Copy the listing exactly. Omit nothing.

DATASET CONTENT:
┌──

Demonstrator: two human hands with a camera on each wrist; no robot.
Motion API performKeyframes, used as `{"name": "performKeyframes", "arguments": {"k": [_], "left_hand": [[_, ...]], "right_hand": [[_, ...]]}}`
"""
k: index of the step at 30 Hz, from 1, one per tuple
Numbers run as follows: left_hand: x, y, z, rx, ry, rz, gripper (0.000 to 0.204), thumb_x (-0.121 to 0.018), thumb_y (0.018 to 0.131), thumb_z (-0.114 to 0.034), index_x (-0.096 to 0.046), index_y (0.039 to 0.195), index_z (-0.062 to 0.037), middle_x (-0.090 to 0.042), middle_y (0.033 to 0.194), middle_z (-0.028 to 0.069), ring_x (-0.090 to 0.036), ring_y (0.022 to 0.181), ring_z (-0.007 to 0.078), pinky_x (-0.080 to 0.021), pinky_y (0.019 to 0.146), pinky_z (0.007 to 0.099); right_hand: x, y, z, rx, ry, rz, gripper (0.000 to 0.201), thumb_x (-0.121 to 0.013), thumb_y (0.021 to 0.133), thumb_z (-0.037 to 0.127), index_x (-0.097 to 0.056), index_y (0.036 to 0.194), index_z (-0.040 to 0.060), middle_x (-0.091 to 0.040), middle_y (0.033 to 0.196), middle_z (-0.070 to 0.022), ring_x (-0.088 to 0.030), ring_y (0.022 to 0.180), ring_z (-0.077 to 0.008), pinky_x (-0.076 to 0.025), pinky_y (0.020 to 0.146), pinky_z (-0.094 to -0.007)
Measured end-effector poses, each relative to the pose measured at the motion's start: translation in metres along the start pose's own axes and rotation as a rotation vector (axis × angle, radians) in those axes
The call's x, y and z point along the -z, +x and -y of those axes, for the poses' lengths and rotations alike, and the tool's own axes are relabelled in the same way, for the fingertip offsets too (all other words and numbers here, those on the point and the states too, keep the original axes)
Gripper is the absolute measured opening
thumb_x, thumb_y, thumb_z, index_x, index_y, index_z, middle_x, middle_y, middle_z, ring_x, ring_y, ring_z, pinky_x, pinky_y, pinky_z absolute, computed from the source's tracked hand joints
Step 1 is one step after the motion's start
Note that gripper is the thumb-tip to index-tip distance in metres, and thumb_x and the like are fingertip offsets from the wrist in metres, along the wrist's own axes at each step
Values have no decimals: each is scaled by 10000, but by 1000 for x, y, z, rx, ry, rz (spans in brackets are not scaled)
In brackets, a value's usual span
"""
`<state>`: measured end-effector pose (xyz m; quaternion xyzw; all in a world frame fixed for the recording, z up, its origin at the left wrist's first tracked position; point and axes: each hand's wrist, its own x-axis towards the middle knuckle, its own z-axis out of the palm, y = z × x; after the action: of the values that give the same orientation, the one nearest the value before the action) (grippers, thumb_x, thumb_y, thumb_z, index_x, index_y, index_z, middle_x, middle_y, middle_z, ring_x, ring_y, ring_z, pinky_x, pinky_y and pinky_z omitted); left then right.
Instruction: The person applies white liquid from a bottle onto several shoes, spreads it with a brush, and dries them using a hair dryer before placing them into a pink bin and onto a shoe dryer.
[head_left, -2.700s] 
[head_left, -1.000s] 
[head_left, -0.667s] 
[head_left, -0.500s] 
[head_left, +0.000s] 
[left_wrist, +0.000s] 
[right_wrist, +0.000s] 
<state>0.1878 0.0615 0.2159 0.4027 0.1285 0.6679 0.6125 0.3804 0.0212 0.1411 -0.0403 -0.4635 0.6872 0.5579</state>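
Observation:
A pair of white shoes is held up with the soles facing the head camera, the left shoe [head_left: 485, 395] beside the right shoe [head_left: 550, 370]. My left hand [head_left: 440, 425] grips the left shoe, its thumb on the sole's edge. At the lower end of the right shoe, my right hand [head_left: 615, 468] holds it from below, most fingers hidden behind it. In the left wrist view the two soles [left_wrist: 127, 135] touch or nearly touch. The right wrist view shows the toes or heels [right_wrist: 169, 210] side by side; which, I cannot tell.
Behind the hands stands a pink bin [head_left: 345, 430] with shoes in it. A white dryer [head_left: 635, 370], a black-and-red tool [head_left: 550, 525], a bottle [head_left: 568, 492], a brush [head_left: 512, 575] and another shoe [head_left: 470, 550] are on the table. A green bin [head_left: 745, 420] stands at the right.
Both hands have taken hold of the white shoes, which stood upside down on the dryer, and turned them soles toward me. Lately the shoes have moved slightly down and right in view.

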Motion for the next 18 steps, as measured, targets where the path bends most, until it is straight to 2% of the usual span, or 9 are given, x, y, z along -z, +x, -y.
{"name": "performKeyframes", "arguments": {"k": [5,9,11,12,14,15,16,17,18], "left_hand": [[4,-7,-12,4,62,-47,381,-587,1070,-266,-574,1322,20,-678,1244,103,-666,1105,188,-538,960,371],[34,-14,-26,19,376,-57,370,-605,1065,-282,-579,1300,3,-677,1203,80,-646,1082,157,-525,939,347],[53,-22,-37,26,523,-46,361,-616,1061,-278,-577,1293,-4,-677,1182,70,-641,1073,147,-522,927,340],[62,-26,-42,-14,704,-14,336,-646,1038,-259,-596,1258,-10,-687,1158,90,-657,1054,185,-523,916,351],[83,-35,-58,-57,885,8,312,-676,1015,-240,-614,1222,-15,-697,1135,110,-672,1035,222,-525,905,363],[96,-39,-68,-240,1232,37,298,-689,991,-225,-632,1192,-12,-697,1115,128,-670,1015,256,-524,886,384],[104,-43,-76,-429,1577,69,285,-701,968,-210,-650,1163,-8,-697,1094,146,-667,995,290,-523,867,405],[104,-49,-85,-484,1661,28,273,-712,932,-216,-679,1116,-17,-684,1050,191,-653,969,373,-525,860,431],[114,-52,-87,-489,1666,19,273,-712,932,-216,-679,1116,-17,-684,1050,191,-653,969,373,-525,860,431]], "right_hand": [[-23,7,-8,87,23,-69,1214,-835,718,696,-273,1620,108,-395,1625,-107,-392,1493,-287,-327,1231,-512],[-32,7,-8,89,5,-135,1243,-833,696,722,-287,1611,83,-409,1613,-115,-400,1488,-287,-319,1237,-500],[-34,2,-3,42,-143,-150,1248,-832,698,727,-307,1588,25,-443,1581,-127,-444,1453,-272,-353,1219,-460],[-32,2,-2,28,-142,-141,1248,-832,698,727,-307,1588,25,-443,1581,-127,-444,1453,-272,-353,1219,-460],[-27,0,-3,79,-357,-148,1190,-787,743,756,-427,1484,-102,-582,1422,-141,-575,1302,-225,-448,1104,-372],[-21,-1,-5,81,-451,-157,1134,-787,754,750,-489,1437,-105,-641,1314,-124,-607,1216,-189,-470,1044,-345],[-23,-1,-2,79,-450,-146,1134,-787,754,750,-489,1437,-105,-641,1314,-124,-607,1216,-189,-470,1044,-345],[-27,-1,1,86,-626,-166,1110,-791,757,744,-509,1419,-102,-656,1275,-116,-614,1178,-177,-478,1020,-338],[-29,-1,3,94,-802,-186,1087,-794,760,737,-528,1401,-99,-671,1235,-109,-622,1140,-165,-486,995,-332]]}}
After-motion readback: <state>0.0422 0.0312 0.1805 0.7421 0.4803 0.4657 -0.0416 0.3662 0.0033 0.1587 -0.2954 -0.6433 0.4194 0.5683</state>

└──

ANSWER TO THIS EXERCISE:
Demonstrator: two human hands with a camera on each wrist; no robot.
Motion API performKeyframes, used as `{"name": "performKeyframes", "arguments": {"k": [_], "left_hand": [[_, ...]], "right_hand": [[_, ...]]}}`
"""
k: index of the step at 30 Hz, from 1, one per tuple
Numbers run as follows: left_hand: x, y, z, rx, ry, rz, gripper (0.000 to 0.204), thumb_x (-0.121 to 0.018), thumb_y (0.018 to 0.131), thumb_z (-0.114 to 0.034), index_x (-0.096 to 0.046), index_y (0.039 to 0.195), index_z (-0.062 to 0.037), middle_x (-0.090 to 0.042), middle_y (0.033 to 0.194), middle_z (-0.028 to 0.069), ring_x (-0.090 to 0.036), ring_y (0.022 to 0.181), ring_z (-0.007 to 0.078), pinky_x (-0.080 to 0.021), pinky_y (0.019 to 0.146), pinky_z (0.007 to 0.099); right_hand: x, y, z, rx, ry, rz, gripper (0.000 to 0.201), thumb_x (-0.121 to 0.013), thumb_y (0.021 to 0.133), thumb_z (-0.037 to 0.127), index_x (-0.097 to 0.056), index_y (0.036 to 0.194), index_z (-0.040 to 0.060), middle_x (-0.091 to 0.040), middle_y (0.033 to 0.196), middle_z (-0.070 to 0.022), ring_x (-0.088 to 0.030), ring_y (0.022 to 0.180), ring_z (-0.077 to 0.008), pinky_x (-0.076 to 0.025), pinky_y (0.020 to 0.146), pinky_z (-0.094 to -0.007)
Measured end-effector poses, each relative to the pose measured at the motion's start: translation in metres along the start pose's own axes and rotation as a rotation vector (axis × angle, radians) in those axes
The call's x, y and z point along the -z, +x and -y of those axes, for the poses' lengths and rotations alike, and the tool's own axes are relabelled in the same way, for the fingertip offsets too (all other words and numbers here, those on the point and the states too, keep the original axes)
Gripper is the absolute measured opening
thumb_x, thumb_y, thumb_z, index_x, index_y, index_z, middle_x, middle_y, middle_z, ring_x, ring_y, ring_z, pinky_x, pinky_y, pinky_z absolute, computed from the source's tracked hand joints
Step 1 is one step after the motion's start
Note that gripper is the thumb-tip to index-tip distance in metres, and thumb_x and the like are fingertip offsets from the wrist in metres, along the wrist's own axes at each step
Values have no decimals: each is scaled by 10000, but by 1000 for x, y, z, rx, ry, rz (spans in brackets are not scaled)
In brackets, a value's usual span
"""
`<state>`: measured end-effector pose (xyz m; quaternion xyzw; all in a world frame fixed for the recording, z up, its origin at the left wrist's first tracked position; point and axes: each hand's wrist, its own x-axis towards the middle knuckle, its own z-axis out of the palm, y = z × x; after the action: of the values that give the same orientation, the one nearest the value before the action) (grippers, thumb_x, thumb_y, thumb_z, index_x, index_y, index_z, middle_x, middle_y, middle_z, ring_x, ring_y, ring_z, pinky_x, pinky_y and pinky_z omitted); left then right.
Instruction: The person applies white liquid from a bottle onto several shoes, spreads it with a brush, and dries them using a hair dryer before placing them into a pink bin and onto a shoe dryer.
[head_left, -2.700s] 
[head_left, -1.000s] 
[head_left, -0.667s] 
[head_left, -0.500s] 
[head_left, +0.000s] 
[left_wrist, +0.000s] 
[right_wrist, +0.000s] 
<state>0.1878 0.0615 0.2159 0.4027 0.1285 0.6679 0.6125 0.3804 0.0212 0.1411 -0.0403 -0.4635 0.6872 0.5579</state>
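Observation:
A pair of white shoes is held up with the soles facing the head camera, the left shoe [head_left: 485, 395] beside the right shoe [head_left: 550, 370]. My left hand [head_left: 440, 425] grips the left shoe, its thumb on the sole's edge. At the lower end of the right shoe, my right hand [head_left: 615, 468] holds it from below, most fingers hidden behind it. In the left wrist view the two soles [left_wrist: 127, 135] touch or nearly touch. The right wrist view shows the toes or heels [right_wrist: 169, 210] side by side; which, I cannot tell.
Behind the hands stands a pink bin [head_left: 345, 430] with shoes in it. A white dryer [head_left: 635, 370], a black-and-red tool [head_left: 550, 525], a bottle [head_left: 568, 492], a brush [head_left: 512, 575] and another shoe [head_left: 470, 550] are on the table. A green bin [head_left: 745, 420] stands at the right.
Both hands have taken hold of the white shoes, which stood upside down on the dryer, and turned them soles toward me. Lately the shoes have moved slightly down and right in view.
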
Motion for the next 18 steps, as measured, targets where the path bends most, until it is straight to 2% of the usual span, or 9 are given, x, y, z along -z, +x, -y.
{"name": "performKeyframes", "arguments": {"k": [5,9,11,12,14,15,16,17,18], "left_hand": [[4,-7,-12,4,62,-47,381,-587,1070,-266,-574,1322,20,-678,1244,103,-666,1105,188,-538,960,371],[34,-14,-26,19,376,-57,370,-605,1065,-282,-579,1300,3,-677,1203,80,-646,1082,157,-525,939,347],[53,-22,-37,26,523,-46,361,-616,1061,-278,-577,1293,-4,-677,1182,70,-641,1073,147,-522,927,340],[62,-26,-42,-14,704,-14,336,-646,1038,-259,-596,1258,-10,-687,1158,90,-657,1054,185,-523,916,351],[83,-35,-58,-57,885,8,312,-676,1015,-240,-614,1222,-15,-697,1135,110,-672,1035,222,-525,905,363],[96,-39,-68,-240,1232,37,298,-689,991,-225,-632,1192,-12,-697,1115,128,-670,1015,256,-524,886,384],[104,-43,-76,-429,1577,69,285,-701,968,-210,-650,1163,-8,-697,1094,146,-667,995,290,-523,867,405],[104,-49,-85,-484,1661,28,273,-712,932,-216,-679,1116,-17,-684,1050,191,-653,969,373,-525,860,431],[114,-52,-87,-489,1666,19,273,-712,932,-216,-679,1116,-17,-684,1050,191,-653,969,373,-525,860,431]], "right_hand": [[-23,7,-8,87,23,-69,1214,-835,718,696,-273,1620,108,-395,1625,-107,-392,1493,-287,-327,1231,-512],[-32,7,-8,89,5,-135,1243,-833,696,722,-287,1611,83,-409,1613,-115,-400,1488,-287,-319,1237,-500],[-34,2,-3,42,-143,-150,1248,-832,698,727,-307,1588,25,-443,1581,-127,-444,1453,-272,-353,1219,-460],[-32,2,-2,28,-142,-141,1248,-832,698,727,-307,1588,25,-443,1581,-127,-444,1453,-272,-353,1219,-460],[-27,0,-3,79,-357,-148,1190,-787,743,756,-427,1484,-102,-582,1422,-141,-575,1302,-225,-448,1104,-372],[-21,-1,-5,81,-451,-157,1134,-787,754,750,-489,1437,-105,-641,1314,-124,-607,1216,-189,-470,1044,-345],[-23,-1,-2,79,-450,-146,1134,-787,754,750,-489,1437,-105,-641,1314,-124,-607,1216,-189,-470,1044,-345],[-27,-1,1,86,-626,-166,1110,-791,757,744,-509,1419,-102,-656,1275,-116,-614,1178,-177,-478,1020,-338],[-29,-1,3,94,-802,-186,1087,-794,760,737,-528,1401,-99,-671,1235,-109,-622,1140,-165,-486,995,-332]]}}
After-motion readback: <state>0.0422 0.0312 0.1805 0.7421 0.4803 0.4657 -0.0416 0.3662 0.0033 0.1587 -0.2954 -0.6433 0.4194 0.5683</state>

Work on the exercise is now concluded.